Closed gvojtko closed 3 years ago
Hi, apparently you're running a very small docker image that does not include the ps
program. You can use one of our images that come preinstalled with everything that's needed. You can visit the repo to see their source.
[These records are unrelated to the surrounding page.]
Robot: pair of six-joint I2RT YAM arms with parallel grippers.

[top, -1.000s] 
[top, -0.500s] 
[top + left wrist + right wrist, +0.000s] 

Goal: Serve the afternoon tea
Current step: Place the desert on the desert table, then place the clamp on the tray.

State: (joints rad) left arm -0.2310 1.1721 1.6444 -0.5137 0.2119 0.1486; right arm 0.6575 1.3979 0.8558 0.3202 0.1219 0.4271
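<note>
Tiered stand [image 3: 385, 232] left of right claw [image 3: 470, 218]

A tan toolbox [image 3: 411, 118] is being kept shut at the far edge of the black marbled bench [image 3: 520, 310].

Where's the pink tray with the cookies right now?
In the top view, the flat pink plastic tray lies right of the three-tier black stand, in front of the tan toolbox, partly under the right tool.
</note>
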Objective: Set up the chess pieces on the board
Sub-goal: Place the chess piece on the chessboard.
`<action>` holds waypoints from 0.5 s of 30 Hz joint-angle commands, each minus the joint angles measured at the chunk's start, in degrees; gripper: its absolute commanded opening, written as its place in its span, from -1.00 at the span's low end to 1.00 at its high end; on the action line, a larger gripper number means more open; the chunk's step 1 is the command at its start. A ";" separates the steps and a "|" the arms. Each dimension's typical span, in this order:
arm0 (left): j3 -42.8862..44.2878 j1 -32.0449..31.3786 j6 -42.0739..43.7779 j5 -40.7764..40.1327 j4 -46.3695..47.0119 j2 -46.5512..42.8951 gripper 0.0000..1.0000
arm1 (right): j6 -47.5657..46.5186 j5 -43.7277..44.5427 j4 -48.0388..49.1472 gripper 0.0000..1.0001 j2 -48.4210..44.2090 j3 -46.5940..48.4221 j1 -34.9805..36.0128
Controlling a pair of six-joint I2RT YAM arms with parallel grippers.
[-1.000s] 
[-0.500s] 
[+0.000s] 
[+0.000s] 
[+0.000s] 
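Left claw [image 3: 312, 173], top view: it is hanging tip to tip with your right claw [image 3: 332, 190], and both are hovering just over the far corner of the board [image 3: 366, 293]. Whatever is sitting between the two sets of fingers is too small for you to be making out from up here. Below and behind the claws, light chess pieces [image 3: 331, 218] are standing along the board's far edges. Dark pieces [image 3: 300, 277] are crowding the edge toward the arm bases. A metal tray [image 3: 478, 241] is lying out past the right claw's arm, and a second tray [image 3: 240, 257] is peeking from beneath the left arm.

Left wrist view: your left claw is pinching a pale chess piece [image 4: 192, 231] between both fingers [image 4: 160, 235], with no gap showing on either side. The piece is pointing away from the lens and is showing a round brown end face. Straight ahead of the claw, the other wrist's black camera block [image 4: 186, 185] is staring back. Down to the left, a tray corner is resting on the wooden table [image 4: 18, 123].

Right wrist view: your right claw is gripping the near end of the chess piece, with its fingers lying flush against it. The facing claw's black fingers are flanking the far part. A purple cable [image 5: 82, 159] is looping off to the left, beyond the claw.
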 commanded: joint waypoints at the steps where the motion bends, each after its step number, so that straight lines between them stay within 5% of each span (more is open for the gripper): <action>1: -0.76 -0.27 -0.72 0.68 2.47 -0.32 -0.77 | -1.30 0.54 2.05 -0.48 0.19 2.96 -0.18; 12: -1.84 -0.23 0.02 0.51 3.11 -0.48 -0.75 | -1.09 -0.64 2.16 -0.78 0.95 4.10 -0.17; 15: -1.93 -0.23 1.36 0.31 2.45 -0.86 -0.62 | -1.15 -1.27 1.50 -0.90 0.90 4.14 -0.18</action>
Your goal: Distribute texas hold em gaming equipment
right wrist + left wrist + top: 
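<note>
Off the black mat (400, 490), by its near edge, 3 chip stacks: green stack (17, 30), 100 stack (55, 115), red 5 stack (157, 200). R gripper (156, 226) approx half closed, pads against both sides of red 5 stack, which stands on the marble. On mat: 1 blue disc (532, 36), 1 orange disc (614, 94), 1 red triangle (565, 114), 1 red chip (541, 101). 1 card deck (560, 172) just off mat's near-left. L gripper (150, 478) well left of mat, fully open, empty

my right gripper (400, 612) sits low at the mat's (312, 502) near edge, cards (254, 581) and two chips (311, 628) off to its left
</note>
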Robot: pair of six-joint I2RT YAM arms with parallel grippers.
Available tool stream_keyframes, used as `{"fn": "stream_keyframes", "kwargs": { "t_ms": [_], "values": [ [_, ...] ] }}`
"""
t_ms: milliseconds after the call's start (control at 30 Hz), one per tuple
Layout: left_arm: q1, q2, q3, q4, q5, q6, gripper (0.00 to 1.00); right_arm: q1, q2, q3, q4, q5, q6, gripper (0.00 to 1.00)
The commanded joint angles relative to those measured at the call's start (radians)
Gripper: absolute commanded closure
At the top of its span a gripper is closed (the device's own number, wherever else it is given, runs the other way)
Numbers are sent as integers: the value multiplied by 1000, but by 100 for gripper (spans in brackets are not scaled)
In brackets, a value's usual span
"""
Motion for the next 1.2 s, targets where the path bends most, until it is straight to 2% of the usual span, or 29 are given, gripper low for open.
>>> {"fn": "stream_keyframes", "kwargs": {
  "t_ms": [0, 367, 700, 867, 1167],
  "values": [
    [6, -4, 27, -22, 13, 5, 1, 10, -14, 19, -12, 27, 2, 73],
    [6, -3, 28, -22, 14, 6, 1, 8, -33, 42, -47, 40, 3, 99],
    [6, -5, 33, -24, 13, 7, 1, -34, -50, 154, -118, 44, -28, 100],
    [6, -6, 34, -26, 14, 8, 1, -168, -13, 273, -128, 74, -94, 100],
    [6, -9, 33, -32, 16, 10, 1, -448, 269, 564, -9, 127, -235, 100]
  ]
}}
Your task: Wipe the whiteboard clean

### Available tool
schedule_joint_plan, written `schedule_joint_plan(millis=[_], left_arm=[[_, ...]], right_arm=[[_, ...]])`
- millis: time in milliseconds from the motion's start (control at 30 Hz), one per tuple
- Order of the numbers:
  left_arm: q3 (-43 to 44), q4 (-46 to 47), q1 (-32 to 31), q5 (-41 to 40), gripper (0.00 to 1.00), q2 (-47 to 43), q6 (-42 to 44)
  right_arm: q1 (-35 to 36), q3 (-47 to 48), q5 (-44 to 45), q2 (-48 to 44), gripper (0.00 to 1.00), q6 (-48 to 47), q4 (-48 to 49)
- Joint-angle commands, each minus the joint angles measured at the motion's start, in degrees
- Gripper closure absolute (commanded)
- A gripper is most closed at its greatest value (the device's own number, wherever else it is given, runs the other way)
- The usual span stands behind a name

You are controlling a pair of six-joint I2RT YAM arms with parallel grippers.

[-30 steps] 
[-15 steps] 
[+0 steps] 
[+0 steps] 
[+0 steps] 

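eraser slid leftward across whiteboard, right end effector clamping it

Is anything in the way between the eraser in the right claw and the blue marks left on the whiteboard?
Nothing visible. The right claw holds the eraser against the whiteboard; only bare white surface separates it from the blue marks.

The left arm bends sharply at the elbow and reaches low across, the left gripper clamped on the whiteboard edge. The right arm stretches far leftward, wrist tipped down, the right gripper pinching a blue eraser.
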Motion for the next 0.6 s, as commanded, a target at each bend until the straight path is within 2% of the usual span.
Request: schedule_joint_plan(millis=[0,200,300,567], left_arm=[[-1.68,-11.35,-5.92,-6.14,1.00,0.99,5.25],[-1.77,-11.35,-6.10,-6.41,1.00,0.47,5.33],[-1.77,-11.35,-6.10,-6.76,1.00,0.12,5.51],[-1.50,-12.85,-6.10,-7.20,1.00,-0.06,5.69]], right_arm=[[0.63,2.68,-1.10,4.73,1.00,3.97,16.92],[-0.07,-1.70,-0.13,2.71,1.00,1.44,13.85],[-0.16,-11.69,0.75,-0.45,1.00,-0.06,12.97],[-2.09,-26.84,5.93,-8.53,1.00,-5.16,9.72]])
Small image that does not include Chrome browser. Good for use with CheerioCrawler
.
FROM apify/actor-node-basic
Image with Chrome, to be used with PuppeteerCrawler
and headless: true
FROM apify/actor-node-chrome
Image with XVFB for use with a headful browser (headless: false
).
FROM apify/actor-node-chrome-xvfb
Or you can use any other image. Just make sure it has the most common linux libraries, such as ps
installed.
My Dockerfile. Chrome installed. Puppeteer works well, but without crawler wrapper.
FROM node:12-slim
ARG project_root=.
RUN apt-get update
RUN apt-get update \
&& apt-get install -y wget gnupg \
&& wget -q -O - https://dl-ssl.google.com/linux/linux_signing_key.pub | apt-key add - \
&& sh -c 'echo "deb [arch=amd64] http://dl.google.com/linux/chrome/deb/ stable main" >> /etc/apt/sources.list.d/google.list' \
&& apt-get update \
&& apt-get install -y google-chrome-unstable fonts-ipafont-gothic fonts-wqy-zenhei fonts-thai-tlwg fonts-kacst fonts-freefont-ttf libxss1 \
--no-install-recommends \
&& rm -rf /var/lib/apt/lists/*
# for https
RUN apt-get install -yyq ca-certificates
# install libraries
RUN apt-get install -yyq libasound2 libatk1.0-0 libc6 libcairo2 libcups2 libdbus-1-3 libexpat1 libfontconfig1 libgcc1 libgdk-pixbuf2.0-0 libglib2.0-0 libgtk-3-0 libnspr4 libnss3 libpango-1.0-0 libpangocairo-1.0-0 libstdc++6 libx11-6 libx11-xcb1 libxcb1 libxcomposite1 libxcursor1 libxdamage1 libxext6 libxfixes3 libxi6 libxrandr2 libxrender1 libxss1 libxtst6
# tools
RUN apt-get install -yyq wget xdg-utils
# and fonts
RUN apt-get install -yyq fonts-liberation
USER node
RUN mkdir -p /home/node/app && \
chown -R node:node /home/node/app && \
mkdir /home/node/app/node_modules && \
chown -R node:node /home/node/app/node_modules && \
mkdir /home/node/.npm-global && \
chown -R node:node /home/node/.npm-global
ENV PATH=/home/node/.npm-global/bin:$PATH
ENV NPM_CONFIG_PREFIX=/home/node/.npm-global
WORKDIR /home/node/app
COPY ${project_root}/browserless-rest-api /home/node/app
RUN npm install --quiet --no-progress --global npm@latest
RUN npm install --quiet --no-progress --global nodemon
RUN npm install --quiet --no-progress --global
COPY --chown=node:node . .
EXPOSE 8080
CMD ["nodemon", "--legacy-watch", "server.js"]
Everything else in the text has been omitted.